Municipality in the Mexican state of Guerrero

 Coyuca de Catalán is a municipality in the Mexican state of Guerrero, being the largest municipality in Guerrero. The municipal seat lies at Coyuca de Catalán. The municipality covers an area of 921.9 km^{2}.

As of 2005, the municipality had a total population of 41,975.

There were 234 confirmed cases and 24 deaths related to the COVID-19 as of February 24, 2021.

==Geography==
===Towns and villages===
In 2005 there were 376 settlements.
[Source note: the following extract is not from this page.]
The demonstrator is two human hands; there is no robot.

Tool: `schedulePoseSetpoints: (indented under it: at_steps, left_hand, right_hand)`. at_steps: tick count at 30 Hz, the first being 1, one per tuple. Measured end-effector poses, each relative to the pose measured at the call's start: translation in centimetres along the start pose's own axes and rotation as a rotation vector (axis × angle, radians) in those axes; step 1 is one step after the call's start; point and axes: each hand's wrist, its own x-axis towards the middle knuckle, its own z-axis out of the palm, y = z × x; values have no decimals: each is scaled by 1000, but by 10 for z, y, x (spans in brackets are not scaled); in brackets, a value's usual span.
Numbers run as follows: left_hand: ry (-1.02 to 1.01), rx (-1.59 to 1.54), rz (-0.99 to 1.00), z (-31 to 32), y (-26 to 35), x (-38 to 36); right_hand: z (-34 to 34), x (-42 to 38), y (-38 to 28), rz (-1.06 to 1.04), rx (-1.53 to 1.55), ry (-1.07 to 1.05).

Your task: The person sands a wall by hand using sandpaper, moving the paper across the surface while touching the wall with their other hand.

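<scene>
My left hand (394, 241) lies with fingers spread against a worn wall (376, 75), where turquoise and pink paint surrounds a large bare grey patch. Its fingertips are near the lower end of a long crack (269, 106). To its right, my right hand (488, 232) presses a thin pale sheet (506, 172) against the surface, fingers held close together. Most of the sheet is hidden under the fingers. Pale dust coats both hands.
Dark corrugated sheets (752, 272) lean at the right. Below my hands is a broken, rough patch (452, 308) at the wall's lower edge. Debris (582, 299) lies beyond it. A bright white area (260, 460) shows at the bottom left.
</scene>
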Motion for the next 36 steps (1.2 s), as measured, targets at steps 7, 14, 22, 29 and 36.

The largest are as follows:

| Localidad | Población |
|---|---|
| Total Municipio | 41,975 |
| Coyuca de Catalán | 7,435 |
| Amuco de la Reforma | 2,661 |
| Paso de Arena | 2,272 |
| Placeres del Oro | 1,693 |
| Santa Teresa | 1,454 |
| Patambo | 1,076 |
| Santo Domingo | 1,442 |

==Administration==
===Municipal presidents===

| President | Period |
|---|---|
| Enrique Gomezcaña Nájera | 1963-1965 |
| Joel Antuñez Barrera | 1966-1968 |
| José Garibaldi Gómez Huerta | 1969-1971 |
| Humberto Nàjera Gomezcaña | 1972-1974 |
| Alicia Buitrón Brugada | 1975-1977 |
| Luis Brugada Echeverría | 1978-1980 |
| Celestino Araujo Goicochea | 1981-1983 |
| José Gómez Suazo | 1984-1986 |
| Ignacio Domínguez Morales | 1987-1989 |
| Salathiel Romero Martínez | 1990-1993 |
| Martín Montaño Buitrón | 1993-1996 |
| Abel Echeverría Pineda | 1996-1999 |
| Rafael Higuera Sandoval | 1999-2002 |
| Alfonso Manjarrez Gómez | 2002-2005 |
| Andrés Peralta Santamaría (Interino) | 2005 |
| Felipe de Jesús Cabrera González (Interino) | 2005 |
| Orbelín Pineda Maldonado | 2005-2008 |
| Francisco Chávez Araujo (Interino) | 2008 |
| Elí Camacho Goichochea | 2009-2012 |
| Gerzain Chávez Gómez (Interino) | 2012 |
| Rey Hilario Serrano | 2012-2015 |
| Abel Montufar Mendoza | 2015-2018 |
| Juvenal Pineda Pineda (Interino) | 2018 |
| Eusebio Echeverría Tabares | 2018-2021 |

==Organized crime==
A group of gunmen entered Puerto El Bálsamo, burning 60 houses and looting 15 vinatas (mezcal factories) in 2020.
320 mezcal producers left the town of Zihuaquio on January 26, 2020 after attacks by criminal groups operating in the area. Mezcal provides income in several towns, but due to constant confrontations between alleged drug traffickers, people have had to leave and cannot harvest their crops.

Two women who had been kidnapped by La Familia Michoacana and eight members of the cartel were killed in a confrontation between members of the cartel and townspeople of Hacienda de Dolores on February 25, 2021.

Residents of Los Guajes de Ayala used social media in June 2021 to ask for federal help after three days of being held hostage by La Familia Michoacana. The area is in the middle of the gold and the drug trade.